▶ Your task
Below are records. Return each one exactly as written.

Extracted entries below:

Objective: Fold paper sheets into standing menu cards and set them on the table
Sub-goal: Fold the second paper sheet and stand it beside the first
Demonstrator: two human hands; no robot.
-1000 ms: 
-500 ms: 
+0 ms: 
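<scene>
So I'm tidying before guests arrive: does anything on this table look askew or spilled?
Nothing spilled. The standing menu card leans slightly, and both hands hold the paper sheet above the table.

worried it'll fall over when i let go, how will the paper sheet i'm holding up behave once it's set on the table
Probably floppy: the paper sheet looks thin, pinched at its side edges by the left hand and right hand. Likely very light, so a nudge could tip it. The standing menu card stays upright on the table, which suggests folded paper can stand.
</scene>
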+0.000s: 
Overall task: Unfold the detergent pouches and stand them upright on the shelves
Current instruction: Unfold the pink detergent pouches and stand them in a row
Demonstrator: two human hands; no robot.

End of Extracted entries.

▶ Answer box
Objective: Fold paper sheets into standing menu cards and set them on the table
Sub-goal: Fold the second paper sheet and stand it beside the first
Demonstrator: two human hands; no robot.
-1000 ms: 
-500 ms: 
+0 ms: 
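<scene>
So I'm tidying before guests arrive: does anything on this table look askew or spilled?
Nothing spilled. The standing menu card leans slightly, and both hands hold the paper sheet above the table.

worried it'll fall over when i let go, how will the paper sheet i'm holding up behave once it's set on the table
Probably floppy: the paper sheet looks thin, pinched at its side edges by the left hand and right hand. Likely very light, so a nudge could tip it. The standing menu card stays upright on the table, which suggests folded paper can stand.
</scene>
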+0.000s: 
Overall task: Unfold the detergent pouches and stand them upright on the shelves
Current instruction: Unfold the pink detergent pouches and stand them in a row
Demonstrator: two human hands; no robot.

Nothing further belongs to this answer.